A statistical process control approach to process diagnosis in discrete manufacturing environments

Abstract

Suggests that there is justification for the use of a new methodology for process diagnosis which is simple to understand and realistic to implement. The control of quality of a process typically requires that multiple process variables be monitored simultaneously. Due to the multi‐dimensionality of the data collected, process diagnosis is complex and the data often are not efficiently integrated to capitalize on the wealth of available information. A two‐phased diagnostic approach for process diagnosis and identification of suspect causes for this multi‐dimensional problem is introduced in Krishnamurthi et al. (1993). Provides an in‐depth analysis of phase two of the statistical process control (SPC) diagnostic approach.
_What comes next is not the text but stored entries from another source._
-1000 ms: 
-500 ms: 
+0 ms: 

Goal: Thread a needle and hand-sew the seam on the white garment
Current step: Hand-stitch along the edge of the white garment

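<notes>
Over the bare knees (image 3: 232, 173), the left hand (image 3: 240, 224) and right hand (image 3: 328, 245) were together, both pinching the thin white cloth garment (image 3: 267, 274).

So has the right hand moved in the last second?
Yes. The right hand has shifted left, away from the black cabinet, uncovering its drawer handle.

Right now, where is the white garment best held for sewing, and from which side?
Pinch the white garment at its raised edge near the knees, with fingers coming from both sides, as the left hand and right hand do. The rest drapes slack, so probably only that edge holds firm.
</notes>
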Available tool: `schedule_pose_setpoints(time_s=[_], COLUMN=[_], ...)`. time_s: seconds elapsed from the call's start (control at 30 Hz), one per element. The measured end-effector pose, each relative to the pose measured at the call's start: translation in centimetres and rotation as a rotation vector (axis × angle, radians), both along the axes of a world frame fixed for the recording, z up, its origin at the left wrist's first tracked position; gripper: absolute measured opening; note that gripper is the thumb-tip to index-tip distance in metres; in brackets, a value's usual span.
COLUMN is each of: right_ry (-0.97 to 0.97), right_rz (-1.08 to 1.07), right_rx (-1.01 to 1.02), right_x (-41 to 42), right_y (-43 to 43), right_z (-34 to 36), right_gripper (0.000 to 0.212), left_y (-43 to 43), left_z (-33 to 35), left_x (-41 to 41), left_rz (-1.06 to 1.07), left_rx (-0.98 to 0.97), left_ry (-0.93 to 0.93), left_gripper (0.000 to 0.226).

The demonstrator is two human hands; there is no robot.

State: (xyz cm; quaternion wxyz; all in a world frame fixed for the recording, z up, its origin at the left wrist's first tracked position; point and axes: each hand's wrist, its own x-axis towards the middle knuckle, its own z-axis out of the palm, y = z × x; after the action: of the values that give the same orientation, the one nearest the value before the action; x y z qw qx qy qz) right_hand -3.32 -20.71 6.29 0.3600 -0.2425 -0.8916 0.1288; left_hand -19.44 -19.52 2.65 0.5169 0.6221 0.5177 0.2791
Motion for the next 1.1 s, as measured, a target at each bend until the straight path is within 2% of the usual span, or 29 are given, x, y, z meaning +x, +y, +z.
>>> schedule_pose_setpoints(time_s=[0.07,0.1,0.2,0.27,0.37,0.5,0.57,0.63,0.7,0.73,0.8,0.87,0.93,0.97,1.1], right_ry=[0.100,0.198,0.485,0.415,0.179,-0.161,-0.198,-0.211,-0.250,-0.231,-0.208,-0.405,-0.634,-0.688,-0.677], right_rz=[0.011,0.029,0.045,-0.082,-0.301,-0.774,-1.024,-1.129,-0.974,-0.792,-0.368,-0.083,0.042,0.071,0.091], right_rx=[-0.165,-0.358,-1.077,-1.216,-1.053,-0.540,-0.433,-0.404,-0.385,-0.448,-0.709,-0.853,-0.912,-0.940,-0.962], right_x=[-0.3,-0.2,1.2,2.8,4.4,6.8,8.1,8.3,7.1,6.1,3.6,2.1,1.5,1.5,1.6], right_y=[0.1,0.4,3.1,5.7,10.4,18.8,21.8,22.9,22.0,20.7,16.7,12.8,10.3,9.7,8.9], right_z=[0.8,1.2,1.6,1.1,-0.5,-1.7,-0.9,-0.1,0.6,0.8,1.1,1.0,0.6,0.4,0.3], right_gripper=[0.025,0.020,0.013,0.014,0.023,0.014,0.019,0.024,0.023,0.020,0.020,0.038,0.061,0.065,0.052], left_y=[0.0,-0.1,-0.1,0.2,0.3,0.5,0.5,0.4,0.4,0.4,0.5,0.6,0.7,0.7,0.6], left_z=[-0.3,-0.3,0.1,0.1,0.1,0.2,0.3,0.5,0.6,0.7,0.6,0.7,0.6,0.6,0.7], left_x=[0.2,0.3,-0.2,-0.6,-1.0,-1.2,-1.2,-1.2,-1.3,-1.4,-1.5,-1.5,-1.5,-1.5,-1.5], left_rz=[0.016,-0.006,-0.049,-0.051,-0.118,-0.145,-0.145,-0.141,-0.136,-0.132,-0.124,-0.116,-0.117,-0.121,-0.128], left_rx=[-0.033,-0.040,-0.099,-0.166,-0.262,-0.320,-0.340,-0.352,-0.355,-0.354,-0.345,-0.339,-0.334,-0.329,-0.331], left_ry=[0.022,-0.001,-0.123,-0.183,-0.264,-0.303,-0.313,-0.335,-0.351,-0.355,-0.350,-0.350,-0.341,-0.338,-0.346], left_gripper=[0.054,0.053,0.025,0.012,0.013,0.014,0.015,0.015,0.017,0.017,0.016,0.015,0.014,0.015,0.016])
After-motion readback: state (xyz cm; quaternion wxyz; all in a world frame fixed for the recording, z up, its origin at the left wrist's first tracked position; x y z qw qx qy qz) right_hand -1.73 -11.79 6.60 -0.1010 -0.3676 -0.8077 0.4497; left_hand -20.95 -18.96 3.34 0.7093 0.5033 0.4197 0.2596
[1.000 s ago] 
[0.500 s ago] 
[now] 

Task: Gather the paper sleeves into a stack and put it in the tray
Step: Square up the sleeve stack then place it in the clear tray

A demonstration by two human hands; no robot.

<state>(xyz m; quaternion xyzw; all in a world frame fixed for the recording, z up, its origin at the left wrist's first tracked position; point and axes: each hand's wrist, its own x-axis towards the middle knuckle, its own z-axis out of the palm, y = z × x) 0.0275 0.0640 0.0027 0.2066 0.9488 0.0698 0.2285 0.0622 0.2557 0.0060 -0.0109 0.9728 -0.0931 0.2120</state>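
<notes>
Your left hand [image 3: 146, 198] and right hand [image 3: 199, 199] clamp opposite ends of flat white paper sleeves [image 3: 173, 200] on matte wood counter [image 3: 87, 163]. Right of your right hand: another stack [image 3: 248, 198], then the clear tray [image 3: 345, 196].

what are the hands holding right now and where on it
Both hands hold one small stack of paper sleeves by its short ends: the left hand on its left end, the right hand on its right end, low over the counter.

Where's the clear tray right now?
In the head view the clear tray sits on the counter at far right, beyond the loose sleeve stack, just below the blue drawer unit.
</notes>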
Specifically, simulation is used to generate different cause and effect scenarios to determine the effectiveness of the SPC approach in correctly diagnosing a process disorder. The analysis utilizes analysis of variance to estimate the effect of various process variables, process steps, and associated out‐of‐control conditions on the performance of the SPC approach and its ability to diagnose correctly an out‐of‐control condition. As a result of these findings, the critical means are plotted and the findings are presented. Additionally, a comparison between the SPC approach and parsimonious covering theory (PCT) is made. Concludes that for the process scenarios considered, which are of practical size, the more simple approach of the SPC diagnostic approach is recommended.